Dongeng Sepatu Dan Sandal Jepit

Disebuah toko sepatu dikawasan perbelanjaan termewah di sebuah kota, Nampak di etalase sebuah sepatu dengan anggun diterangi oleh lampu yang indah. Dari tadi ia Nampak jumawa dengan posisinya, sesekali dia menoleh ke kiri dan ke kanan untuk memamerkan kemolekan designnya, haknya yang tinggi.

Pada dikala jam istirahat, seorang pramuniaga yang akan makan siang meletakkan sepasang sandal jepit tidak jauh dari letak sang sepatu.

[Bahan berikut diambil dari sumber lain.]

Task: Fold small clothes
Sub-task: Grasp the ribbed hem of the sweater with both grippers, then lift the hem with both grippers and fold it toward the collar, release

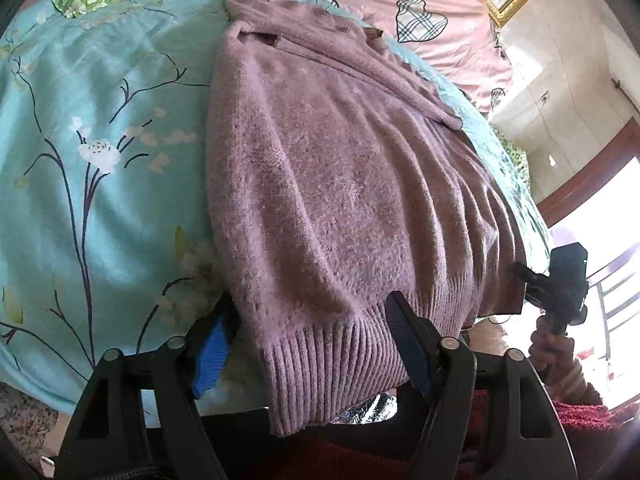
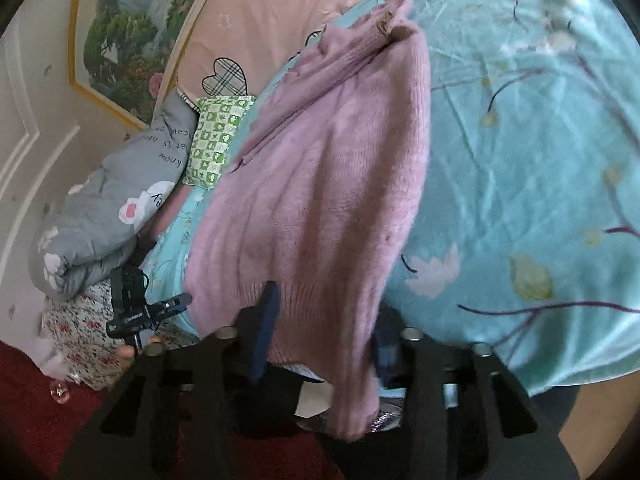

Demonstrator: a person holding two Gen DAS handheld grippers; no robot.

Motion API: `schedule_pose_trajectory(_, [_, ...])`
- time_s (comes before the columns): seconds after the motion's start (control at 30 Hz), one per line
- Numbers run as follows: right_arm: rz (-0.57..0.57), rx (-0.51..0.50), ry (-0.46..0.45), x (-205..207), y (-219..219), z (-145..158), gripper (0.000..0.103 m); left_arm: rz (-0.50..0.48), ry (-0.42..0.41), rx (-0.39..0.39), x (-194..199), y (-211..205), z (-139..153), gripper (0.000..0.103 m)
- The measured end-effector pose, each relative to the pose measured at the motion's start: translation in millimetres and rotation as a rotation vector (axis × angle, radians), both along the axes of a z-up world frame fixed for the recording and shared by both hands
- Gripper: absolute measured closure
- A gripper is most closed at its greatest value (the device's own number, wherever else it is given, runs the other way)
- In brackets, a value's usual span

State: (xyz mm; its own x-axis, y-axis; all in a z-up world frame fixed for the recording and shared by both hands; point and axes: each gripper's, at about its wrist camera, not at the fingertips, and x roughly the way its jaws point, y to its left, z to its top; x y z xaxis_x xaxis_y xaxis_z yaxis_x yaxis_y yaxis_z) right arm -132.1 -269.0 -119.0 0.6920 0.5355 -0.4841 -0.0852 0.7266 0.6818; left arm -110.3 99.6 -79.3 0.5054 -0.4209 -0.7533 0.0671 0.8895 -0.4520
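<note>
the pink sweater (image 1: 344, 184) lies lengthwise ahead of both my tools on the blue floral bedspread (image 1: 100, 140), its ribbed hem (image 1: 344, 344) nearest me and hanging a little over the bed's edge, a sleeve already laid across the far part of the body.

my left gripper (image 1: 310, 344) has its fingers spread wide, one on each side of the hem's near corner, with the knit lying between them; nothing is pinched yet. my right gripper (image 2: 324, 336) straddles the other corner of the hem the same way, jaws apart, though that view is blurred and i cannot tell whether the pads touch the wool.

i judge the step is to take the hem at both corners and carry it away from me toward the collar (image 1: 276, 38). to do it well, i should push each tool in deep enough to catch both layers of ribbing, close evenly, lift together, and keep the two sides level so the fold lands square.
</note>
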Motion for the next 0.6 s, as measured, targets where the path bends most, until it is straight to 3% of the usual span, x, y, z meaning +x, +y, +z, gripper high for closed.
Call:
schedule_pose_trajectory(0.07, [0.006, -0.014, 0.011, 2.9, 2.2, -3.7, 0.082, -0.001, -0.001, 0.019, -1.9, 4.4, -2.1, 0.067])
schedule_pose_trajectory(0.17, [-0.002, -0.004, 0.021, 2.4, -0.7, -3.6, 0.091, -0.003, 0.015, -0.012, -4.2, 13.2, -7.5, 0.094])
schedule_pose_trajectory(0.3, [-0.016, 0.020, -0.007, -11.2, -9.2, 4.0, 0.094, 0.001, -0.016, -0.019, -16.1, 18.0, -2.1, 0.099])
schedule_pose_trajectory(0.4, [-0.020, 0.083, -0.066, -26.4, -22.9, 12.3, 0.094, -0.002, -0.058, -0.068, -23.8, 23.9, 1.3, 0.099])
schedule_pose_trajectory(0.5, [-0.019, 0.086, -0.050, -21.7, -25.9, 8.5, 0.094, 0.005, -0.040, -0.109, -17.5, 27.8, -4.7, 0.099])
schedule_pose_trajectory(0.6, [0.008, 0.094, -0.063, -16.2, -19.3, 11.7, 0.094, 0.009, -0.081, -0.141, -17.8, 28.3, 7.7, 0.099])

“Hai sandal jepit, sial sekali nasib kamu, diciptakan sekali saja dalam bentuk buruk dan tidak menarik”, sergah sang sepatu dengan nada congkak.
Sandal jepit hanya termenung dan melemparkan sebuah senyum persahabatan.

“Apa menariknya menjadi sandal jepit?, tidak ada pujian bagi para pemakainnya, tidak pernah menerima kawasan penyimpanan yang istimewa, dan tidak pernah disesali pada dikala hilang, kasihan sekali kau”, ujar sang sepatu dengan nada yang semakin tinggi dan bertambah sinis.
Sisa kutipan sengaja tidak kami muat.